TASK BRIEF » Please reproduce the listing below exactly, leaving out every picture.

────────

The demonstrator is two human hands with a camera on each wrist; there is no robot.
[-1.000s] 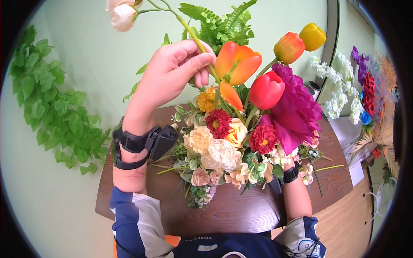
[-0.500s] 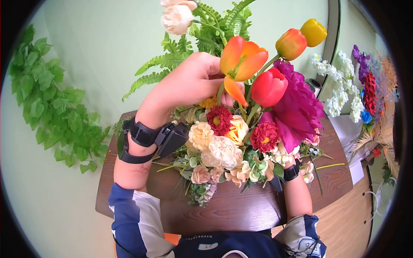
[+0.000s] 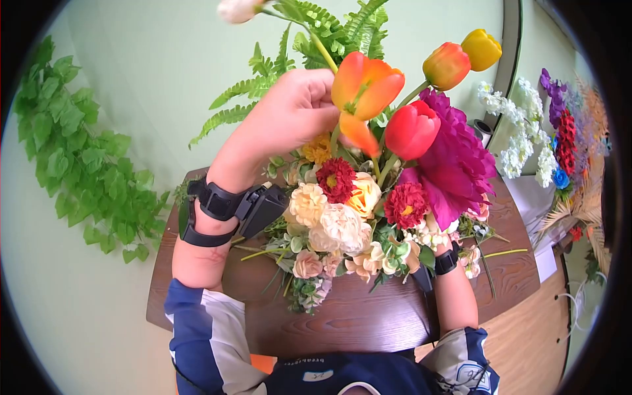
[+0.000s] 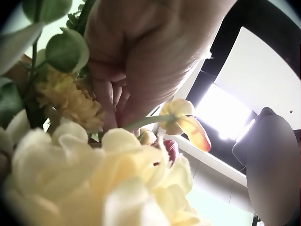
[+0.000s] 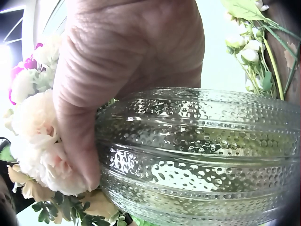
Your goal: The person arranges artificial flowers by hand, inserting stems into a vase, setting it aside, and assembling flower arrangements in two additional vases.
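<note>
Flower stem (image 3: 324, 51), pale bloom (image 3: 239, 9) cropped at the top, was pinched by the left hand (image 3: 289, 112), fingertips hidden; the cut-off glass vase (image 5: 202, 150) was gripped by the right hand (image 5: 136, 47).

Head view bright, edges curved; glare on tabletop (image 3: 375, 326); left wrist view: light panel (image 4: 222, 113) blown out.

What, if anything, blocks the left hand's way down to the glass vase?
Flowers do: the orange tulip overlaps the left hand in the head view, and below, the ruffled yellow bloom and a dark red flower crowd the way to the glass vase. Any gap beneath is hidden.
</note>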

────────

ANSWER TO THE PROBLEM »
The demonstrator is two human hands with a camera on each wrist; there is no robot.
[-1.000s] 
[-0.500s] 
[+0.000s] 
[+0.000s] 
[+0.000s] 
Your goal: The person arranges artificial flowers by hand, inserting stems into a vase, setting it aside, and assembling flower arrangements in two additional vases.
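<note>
Flower stem (image 3: 324, 51), pale bloom (image 3: 239, 9) cropped at the top, was pinched by the left hand (image 3: 289, 112), fingertips hidden; the cut-off glass vase (image 5: 202, 150) was gripped by the right hand (image 5: 136, 47).

Head view bright, edges curved; glare on tabletop (image 3: 375, 326); left wrist view: light panel (image 4: 222, 113) blown out.

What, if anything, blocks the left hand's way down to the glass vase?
Flowers do: the orange tulip overlaps the left hand in the head view, and below, the ruffled yellow bloom and a dark red flower crowd the way to the glass vase. Any gap beneath is hidden.
</note>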

No more output is required for the exercise.